Copy out every line holding the string "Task" from the records below.

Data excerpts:
■ ■ ■ ■

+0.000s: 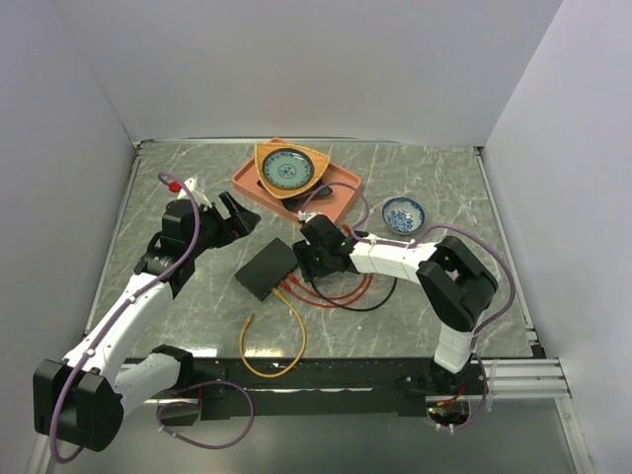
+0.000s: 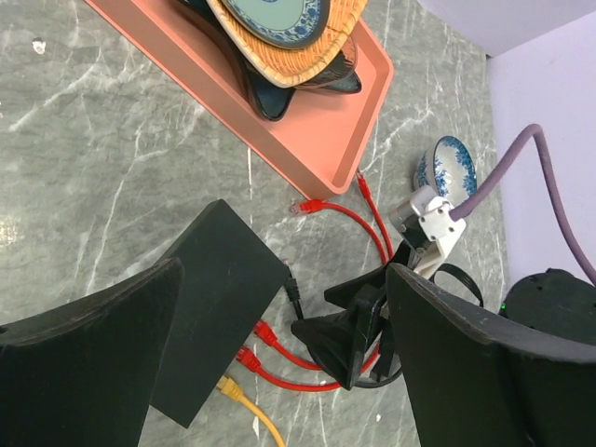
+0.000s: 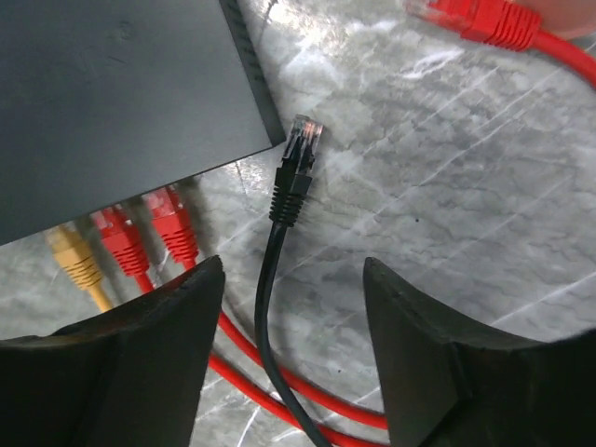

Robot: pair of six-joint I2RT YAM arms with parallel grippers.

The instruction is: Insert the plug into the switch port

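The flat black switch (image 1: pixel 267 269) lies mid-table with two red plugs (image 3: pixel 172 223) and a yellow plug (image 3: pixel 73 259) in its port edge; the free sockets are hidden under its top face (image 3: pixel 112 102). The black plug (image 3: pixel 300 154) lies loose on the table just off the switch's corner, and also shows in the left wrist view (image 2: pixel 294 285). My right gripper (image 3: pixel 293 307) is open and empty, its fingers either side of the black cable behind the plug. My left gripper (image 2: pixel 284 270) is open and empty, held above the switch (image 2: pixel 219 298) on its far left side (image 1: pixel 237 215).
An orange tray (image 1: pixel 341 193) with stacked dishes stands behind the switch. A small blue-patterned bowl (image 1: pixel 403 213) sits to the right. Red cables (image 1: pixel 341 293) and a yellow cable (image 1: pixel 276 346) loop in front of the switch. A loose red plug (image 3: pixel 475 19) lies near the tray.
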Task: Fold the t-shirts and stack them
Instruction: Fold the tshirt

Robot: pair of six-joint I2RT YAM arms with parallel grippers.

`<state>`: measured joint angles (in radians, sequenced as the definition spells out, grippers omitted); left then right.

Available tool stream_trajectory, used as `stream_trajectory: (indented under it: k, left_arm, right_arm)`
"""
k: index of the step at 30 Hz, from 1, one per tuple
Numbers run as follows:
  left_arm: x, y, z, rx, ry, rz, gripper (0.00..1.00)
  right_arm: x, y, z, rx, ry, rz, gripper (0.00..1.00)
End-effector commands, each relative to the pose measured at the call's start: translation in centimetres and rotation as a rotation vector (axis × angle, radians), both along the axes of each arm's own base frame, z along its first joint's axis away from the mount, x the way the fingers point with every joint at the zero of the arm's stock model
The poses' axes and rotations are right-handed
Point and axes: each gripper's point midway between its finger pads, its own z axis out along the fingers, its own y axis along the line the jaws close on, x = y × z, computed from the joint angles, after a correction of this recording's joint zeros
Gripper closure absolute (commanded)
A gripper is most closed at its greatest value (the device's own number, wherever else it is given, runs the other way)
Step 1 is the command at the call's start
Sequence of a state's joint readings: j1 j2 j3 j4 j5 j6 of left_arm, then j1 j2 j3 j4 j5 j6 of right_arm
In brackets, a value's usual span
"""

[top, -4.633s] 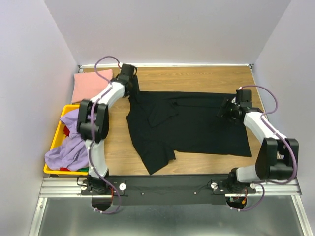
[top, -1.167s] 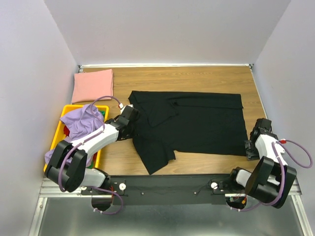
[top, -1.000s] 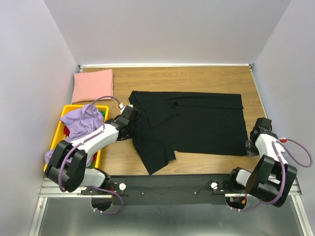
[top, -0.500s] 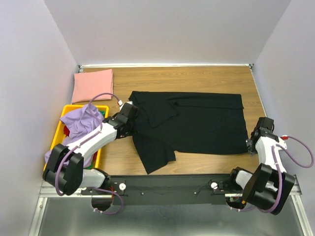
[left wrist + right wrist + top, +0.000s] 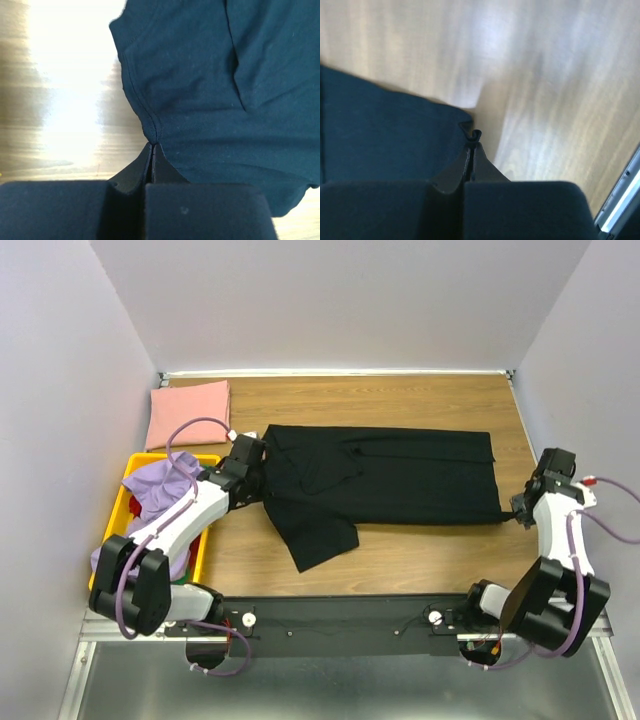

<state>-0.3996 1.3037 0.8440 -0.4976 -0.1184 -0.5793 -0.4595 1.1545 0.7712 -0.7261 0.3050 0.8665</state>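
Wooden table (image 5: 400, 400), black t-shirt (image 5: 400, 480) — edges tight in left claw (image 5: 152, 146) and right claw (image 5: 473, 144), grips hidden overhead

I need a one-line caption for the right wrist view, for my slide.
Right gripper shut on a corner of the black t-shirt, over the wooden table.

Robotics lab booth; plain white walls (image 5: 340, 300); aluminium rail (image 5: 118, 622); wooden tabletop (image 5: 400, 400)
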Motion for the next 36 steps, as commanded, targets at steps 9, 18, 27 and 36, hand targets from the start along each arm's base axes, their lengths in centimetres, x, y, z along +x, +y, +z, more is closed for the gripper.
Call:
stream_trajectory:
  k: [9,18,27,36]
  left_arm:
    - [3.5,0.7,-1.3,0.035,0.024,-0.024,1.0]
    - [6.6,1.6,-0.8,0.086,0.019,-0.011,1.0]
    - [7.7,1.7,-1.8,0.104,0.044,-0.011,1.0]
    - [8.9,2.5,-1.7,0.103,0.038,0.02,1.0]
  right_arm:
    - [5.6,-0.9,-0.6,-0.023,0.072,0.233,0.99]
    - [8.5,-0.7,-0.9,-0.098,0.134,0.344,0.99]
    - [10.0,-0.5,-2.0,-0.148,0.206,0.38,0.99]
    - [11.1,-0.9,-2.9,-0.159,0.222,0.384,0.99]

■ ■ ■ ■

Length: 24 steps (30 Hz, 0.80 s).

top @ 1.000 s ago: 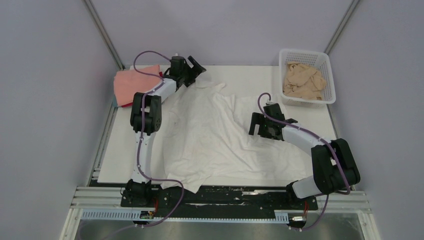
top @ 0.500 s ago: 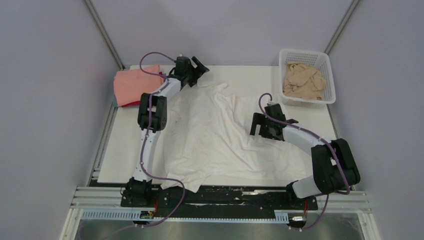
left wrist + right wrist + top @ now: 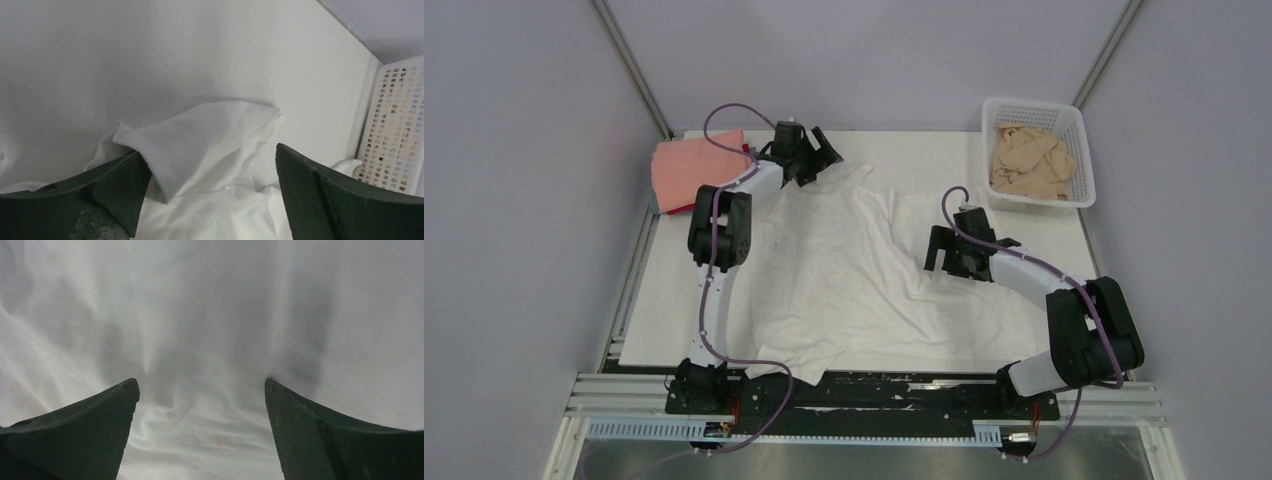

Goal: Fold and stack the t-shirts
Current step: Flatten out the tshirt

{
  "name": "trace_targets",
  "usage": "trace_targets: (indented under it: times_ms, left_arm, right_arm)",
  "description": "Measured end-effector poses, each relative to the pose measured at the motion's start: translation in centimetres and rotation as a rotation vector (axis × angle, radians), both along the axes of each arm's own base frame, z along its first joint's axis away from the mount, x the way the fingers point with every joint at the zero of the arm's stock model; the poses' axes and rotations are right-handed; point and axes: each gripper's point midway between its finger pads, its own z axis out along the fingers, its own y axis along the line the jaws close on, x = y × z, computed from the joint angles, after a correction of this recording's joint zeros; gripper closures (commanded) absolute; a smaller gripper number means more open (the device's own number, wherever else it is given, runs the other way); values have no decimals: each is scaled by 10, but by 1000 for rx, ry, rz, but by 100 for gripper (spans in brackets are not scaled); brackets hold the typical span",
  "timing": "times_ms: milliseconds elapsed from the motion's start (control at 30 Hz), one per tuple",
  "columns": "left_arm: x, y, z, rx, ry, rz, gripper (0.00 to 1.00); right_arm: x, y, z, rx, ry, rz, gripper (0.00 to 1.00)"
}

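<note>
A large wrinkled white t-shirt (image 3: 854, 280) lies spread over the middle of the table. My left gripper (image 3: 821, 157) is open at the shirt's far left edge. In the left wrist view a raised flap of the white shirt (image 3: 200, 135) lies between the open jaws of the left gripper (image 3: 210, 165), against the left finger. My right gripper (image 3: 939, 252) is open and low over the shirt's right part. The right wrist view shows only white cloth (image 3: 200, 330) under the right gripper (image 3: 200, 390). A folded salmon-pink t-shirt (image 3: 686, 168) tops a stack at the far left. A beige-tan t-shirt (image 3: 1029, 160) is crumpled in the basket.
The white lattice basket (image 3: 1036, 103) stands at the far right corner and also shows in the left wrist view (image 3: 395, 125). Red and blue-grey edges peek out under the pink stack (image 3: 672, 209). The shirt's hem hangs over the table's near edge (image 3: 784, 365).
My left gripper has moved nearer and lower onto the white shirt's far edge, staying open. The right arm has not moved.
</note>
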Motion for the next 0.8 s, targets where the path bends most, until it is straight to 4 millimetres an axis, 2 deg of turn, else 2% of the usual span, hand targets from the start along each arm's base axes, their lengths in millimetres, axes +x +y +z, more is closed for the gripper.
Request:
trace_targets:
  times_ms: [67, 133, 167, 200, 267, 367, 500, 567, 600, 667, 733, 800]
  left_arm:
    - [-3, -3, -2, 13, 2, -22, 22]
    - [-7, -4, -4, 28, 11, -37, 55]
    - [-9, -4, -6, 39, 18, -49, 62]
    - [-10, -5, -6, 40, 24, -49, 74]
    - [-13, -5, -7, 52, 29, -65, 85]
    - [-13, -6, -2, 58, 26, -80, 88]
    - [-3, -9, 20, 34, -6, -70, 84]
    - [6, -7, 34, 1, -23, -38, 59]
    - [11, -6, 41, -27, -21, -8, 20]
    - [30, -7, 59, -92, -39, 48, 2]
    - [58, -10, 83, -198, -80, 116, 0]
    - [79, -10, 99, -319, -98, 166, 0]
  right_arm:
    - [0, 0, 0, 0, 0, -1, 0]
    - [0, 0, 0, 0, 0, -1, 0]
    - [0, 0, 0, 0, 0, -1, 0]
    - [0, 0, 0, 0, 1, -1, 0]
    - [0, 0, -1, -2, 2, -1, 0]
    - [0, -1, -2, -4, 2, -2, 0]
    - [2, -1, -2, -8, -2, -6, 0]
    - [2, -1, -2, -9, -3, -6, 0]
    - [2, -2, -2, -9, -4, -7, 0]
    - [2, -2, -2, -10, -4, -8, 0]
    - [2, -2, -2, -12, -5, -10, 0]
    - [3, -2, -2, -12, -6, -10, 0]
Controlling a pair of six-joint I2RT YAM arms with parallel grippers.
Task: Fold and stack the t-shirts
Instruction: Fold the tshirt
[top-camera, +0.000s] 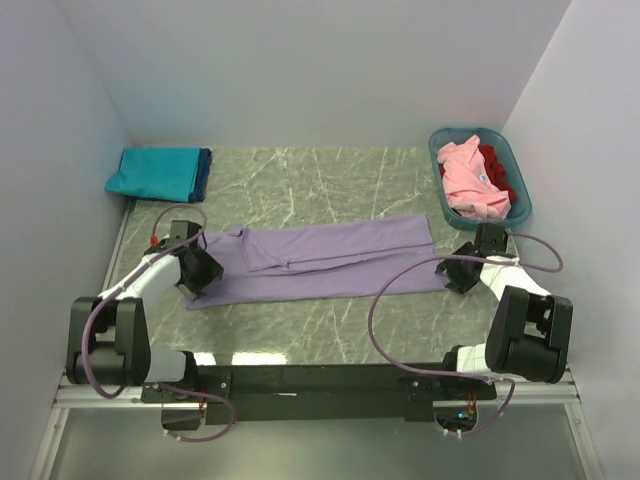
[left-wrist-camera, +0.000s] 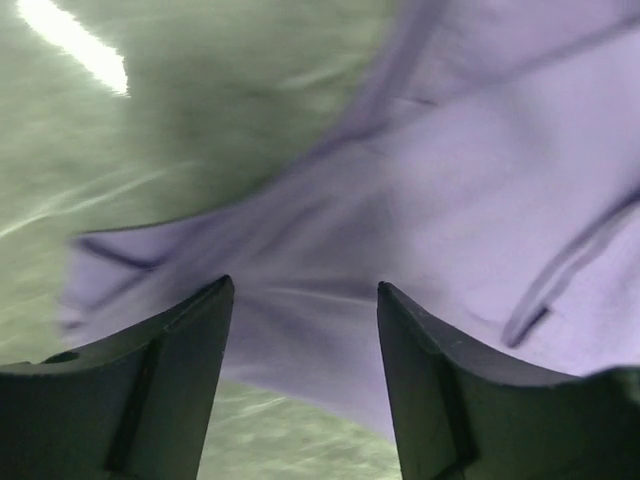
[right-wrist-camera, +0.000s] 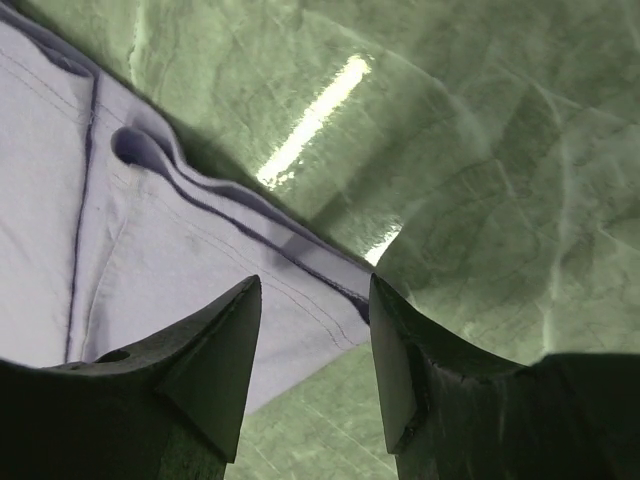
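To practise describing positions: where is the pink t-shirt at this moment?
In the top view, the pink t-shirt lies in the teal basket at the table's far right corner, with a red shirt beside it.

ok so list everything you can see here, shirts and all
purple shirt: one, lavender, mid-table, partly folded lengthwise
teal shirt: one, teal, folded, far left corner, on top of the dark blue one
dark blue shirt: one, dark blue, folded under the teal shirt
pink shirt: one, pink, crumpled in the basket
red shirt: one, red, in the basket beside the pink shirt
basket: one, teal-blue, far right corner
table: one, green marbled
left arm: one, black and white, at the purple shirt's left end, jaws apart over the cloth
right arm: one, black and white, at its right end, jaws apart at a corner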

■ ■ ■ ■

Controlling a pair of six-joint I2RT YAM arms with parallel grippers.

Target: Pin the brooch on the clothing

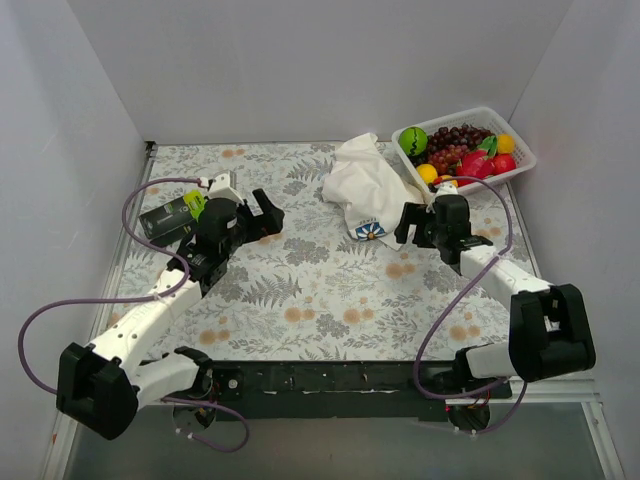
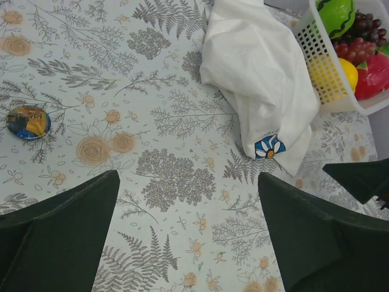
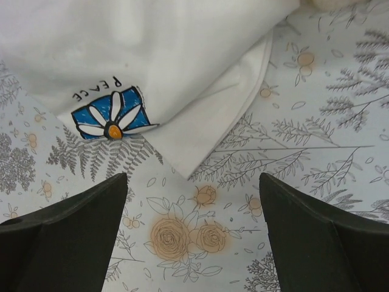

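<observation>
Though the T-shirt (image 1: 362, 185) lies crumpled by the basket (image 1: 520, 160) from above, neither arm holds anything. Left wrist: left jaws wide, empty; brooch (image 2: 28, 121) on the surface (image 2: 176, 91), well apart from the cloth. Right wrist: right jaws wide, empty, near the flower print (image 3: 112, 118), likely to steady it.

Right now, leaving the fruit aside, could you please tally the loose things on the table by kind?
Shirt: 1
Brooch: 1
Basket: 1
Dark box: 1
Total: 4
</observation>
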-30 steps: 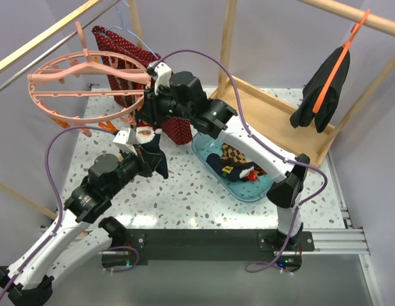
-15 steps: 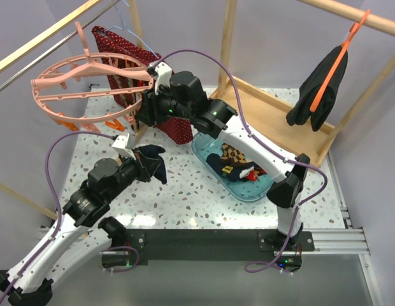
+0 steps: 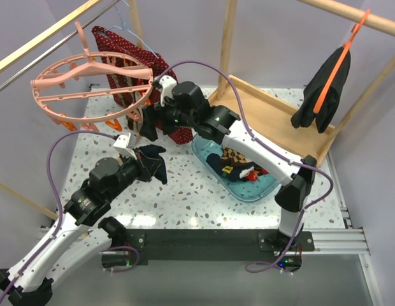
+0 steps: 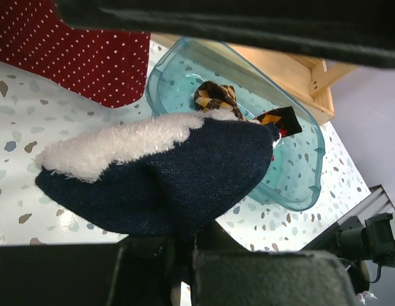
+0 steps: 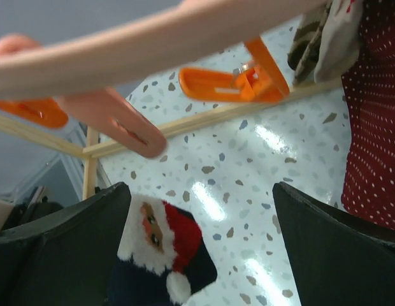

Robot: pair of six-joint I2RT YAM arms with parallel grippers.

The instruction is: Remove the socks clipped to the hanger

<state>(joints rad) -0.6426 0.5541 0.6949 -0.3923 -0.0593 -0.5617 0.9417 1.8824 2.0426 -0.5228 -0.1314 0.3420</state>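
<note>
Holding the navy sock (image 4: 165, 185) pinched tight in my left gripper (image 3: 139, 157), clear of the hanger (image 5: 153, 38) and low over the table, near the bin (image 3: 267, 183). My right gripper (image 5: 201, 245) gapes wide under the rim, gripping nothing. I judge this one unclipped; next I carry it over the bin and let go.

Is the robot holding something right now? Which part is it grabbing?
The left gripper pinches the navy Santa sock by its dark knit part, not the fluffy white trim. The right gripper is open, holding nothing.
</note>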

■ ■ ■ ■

Result of the exercise:
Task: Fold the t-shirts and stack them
Task: Fold and stack the t-shirts

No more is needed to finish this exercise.